PROVIDED DATA:
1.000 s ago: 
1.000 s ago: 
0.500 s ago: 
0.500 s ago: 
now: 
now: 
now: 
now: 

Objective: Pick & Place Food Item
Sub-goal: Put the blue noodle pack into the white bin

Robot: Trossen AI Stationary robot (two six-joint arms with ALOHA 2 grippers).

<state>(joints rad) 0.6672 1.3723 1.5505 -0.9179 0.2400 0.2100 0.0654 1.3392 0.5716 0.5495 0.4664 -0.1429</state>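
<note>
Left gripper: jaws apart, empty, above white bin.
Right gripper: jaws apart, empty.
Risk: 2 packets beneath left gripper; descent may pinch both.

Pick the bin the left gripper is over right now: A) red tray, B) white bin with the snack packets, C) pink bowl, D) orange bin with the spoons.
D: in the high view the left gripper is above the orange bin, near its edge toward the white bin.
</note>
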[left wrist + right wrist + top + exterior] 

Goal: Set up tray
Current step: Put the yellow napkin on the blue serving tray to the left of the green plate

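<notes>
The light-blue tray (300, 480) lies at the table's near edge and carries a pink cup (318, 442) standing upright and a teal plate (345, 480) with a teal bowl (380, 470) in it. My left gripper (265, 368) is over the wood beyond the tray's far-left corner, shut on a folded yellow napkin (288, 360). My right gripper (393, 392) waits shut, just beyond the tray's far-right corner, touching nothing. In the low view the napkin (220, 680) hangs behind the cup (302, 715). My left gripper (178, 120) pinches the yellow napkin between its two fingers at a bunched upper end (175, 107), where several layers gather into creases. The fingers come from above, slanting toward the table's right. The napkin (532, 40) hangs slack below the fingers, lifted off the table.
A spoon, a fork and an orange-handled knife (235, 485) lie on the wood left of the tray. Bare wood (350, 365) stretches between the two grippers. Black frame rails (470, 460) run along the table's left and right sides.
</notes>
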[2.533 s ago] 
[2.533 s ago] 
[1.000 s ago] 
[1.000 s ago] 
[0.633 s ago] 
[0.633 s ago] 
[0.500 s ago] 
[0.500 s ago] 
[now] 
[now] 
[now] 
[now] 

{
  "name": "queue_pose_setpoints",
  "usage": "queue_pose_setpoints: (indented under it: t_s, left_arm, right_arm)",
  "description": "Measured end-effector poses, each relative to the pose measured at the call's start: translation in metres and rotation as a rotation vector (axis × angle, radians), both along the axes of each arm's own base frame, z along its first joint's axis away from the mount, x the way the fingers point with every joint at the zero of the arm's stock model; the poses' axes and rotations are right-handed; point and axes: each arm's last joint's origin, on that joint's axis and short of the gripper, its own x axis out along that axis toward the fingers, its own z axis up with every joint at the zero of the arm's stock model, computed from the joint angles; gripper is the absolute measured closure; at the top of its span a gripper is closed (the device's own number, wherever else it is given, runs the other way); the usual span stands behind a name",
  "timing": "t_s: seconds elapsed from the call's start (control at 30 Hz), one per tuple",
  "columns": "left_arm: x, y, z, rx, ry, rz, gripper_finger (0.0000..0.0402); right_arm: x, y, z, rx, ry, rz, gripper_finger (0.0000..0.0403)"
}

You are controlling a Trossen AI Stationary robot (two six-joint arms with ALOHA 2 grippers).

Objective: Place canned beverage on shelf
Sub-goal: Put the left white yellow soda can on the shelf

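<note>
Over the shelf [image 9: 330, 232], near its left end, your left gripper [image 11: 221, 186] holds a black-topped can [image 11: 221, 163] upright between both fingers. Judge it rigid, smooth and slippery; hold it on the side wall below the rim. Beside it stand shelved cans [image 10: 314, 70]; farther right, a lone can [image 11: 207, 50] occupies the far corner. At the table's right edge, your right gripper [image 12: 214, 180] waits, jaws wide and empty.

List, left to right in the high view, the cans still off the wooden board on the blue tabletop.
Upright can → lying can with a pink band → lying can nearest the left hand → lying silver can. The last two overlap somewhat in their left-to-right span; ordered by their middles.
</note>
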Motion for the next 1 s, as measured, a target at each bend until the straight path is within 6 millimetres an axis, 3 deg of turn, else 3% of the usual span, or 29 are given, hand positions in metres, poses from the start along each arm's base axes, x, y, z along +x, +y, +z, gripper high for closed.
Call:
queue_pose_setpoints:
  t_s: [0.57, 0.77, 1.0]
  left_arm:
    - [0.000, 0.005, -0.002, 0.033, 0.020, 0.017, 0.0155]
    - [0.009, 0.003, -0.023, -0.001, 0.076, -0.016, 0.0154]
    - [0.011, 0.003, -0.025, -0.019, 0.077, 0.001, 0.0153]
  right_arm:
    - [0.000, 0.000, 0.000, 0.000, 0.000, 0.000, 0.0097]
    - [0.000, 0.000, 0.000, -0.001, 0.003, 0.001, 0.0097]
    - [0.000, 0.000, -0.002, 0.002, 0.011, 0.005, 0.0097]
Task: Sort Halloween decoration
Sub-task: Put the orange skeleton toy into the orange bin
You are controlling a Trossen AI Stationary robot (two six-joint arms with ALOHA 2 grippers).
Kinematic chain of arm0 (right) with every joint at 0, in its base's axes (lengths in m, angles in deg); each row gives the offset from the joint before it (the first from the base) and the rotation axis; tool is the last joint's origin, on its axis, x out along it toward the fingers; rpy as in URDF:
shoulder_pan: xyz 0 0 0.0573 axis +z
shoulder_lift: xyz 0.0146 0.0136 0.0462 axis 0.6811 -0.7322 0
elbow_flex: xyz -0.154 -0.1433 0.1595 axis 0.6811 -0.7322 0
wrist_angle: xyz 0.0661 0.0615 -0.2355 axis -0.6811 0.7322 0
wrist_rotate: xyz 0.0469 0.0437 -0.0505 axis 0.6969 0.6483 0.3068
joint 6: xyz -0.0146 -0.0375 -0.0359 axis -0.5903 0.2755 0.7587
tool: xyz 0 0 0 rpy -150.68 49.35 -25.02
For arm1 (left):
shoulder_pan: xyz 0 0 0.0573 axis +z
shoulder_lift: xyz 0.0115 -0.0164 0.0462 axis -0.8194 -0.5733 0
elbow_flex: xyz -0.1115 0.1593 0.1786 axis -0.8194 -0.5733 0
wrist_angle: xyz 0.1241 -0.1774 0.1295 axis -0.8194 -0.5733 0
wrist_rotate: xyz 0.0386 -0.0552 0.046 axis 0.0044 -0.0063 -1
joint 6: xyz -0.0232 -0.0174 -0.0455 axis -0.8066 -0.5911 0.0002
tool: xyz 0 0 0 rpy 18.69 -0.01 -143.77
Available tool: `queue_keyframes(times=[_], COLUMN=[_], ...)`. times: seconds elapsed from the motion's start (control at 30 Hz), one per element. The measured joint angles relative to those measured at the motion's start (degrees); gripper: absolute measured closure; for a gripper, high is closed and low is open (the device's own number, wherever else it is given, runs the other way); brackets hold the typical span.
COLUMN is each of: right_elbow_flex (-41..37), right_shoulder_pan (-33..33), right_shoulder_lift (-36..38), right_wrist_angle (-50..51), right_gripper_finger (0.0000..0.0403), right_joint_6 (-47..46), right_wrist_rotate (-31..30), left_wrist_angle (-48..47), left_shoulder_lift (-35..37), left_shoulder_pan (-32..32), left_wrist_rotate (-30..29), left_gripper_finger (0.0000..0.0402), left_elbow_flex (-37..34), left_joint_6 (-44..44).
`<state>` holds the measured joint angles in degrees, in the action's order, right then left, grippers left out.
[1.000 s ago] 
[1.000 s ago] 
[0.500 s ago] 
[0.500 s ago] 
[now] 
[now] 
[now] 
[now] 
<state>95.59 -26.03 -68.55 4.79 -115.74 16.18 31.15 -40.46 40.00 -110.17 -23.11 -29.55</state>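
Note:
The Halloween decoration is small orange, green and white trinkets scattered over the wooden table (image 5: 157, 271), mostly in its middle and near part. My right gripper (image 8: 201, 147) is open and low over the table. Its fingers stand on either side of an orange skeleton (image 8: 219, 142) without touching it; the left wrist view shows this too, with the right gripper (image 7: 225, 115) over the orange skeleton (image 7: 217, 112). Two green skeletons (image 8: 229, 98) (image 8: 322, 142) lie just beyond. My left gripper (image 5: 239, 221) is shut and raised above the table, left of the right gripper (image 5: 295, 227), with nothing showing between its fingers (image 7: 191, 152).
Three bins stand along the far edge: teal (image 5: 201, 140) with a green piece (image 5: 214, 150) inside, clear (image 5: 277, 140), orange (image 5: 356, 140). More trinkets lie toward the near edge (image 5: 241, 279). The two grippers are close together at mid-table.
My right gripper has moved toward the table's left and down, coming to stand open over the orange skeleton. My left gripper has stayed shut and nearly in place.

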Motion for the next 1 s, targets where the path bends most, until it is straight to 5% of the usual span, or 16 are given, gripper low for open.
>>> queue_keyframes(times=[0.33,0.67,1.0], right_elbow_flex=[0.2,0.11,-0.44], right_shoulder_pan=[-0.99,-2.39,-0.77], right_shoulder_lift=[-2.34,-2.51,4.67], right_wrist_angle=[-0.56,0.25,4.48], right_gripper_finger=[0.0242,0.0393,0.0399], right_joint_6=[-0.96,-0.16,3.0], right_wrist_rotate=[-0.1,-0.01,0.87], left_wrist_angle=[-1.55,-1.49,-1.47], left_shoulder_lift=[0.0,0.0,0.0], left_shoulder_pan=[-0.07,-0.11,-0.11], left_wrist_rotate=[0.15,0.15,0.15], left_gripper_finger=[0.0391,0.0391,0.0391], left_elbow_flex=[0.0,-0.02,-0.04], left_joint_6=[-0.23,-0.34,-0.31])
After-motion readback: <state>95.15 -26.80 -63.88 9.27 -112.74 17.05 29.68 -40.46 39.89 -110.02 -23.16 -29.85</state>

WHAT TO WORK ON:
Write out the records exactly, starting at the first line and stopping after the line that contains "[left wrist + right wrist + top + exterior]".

YOUR RESPONSE:
1.000 s ago: 
1.000 s ago: 
0.500 s ago: 
0.500 s ago: 
now: 
now: 
now: 
now: 

Objective: Pick & Place Food Item
Sub-goal: Put the blue noodle pack into the white bin

Robot: Trossen AI Stationary robot (two six-joint arms with ALOHA 2 grippers).

<state>(joints rad) 0.6672 1.3723 1.5505 -0.9179 0.2400 0.2100 0.0654 1.3392 0.5716 0.5495 0.4664 -0.1429</state>
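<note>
Left gripper: jaws apart, empty, above white bin.
Right gripper: jaws apart, empty.
Risk: 2 packets beneath left gripper; descent may pinch both.

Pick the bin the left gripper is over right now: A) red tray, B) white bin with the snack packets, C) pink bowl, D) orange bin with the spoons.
D: in the high view the left gripper is above the orange bin, near its edge toward the white bin.
</note>
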[left wrist + right wrist + top + exterior] 

There is nothing more to the output.